# Who here Owns a Caucasian Shepherd?



## jolly rabbit (Apr 30, 2012)

Looking to hear some feedback on the breed, I found when we got into LGD's we heard all kinds of stories on the how aggressive they were and couldn't be trusted around kids and they could kill a wolf with one paw tied behind their back. (reminded me of the HYPE about rotts and dobies from the 80's and 90's) i would like real owner feedback on these breeds. every you tube video shows some Dbag purposely upsetting the dog or provoking it. curious to hear your experiences. 

Edit: we had Anatolians, and they were great dogs. had people over all the time and never had an issue. had someone jump the fence that did not belong and they got bit.


----------



## jolly rabbit (Apr 30, 2012)

56 views, no one owns an Ovcharka  was hoping to get some feedback. i know they are rare but there are some great people on here with lots of experience. was hoping someone had something for me.


----------



## po boy (Jul 12, 2010)

I have never owned one, but the first time I heard of that breed was in a series I was reading and the main character had a midget computer nerd that owned two. He would ride them. Hope it helps and I think this is the series.  https://www.orderofbooks.com/characters/scot-harvath/


----------



## TraderBob (Oct 21, 2010)

Dutch Shepherd here...sorry


----------



## barnbilder (Jul 1, 2005)

I'm guessing Caucasian shepherds are white?


----------



## aart (Oct 20, 2012)

jolly rabbit said:


> 56 views, no one owns an Ovcharka  was hoping to get some feedback. i know they are rare but there are some great people on here with lots of experience. was hoping someone had something for me.

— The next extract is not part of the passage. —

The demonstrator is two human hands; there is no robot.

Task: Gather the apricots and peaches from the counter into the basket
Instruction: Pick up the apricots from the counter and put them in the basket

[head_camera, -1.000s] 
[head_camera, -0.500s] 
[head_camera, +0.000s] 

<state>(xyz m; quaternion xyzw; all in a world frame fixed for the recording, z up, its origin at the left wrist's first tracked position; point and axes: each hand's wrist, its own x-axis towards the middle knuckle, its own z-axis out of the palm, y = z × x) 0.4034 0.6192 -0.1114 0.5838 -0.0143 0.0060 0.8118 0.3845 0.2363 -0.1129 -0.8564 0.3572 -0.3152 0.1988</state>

Might try looking at other forums....
https://www.google.com/search?rlz=1.....1..gws-wiz.......0i71j0i67j0i10.YQtrv8DUHMk


----------



## jolly rabbit (Apr 30, 2012)

thank you everybody, we placed her in what i hope is a good home. was not worth the risk with my kiddo's. i think we could have done the training, but she was knocking over emma and wyatt, also we live on acreage but on the edge of town. don't want the liability of her getting out. anywho, A couple with 3 teenagers, horses and goats got a purebred Ovcharka for $200. not bad at all. (that is what we paid for her when we took her off the hands of a young couple in the city that were in way over their heads.


----------



## jolly rabbit (Apr 30, 2012)

All that being said, we are rebuilding little jolly homestead again. this time with children 4yr old, and 2.5 yr old. how do your Pyrenees seem to do with children. they seem to be the calmest and most laid back LGD. (FYI i have experience raising Anatolians)


----------



## Ridgetop (Feb 11, 2019)

I looked into Caucasian Shepherds and they seemed to be a color variety of the Anatolian. Possibly to be more "rare" and thus more expensive.

We have had both Pyrs and Anatolians as livestock guardians for 30 years. It depends on what you need. What livestock animals do you have? If you do not have any livestock to guard, I would wait for a bit until you have sheep or goats. 

Pyrenees are gentle with family members, but so are Anatolians. The main difference with Pyrenees and Anatolians is in the way they guard livestock. Pyrenees set what they consider is a safety perimeter around their and try to remove all predators inside that perimeter. This is what leads to their reputation as roamers. they are very difficult to keep inside a fence, and most people seem to need to run electric wire above and at the bottom of their fences to keep Pyrs inside. Pyrs are like cats, they can collapse their bodies to get through holes you would think would stymie a Chihuahua! They can climb (not jump) a 6' wire fence. They are also quite lovable and gentle with family and friends.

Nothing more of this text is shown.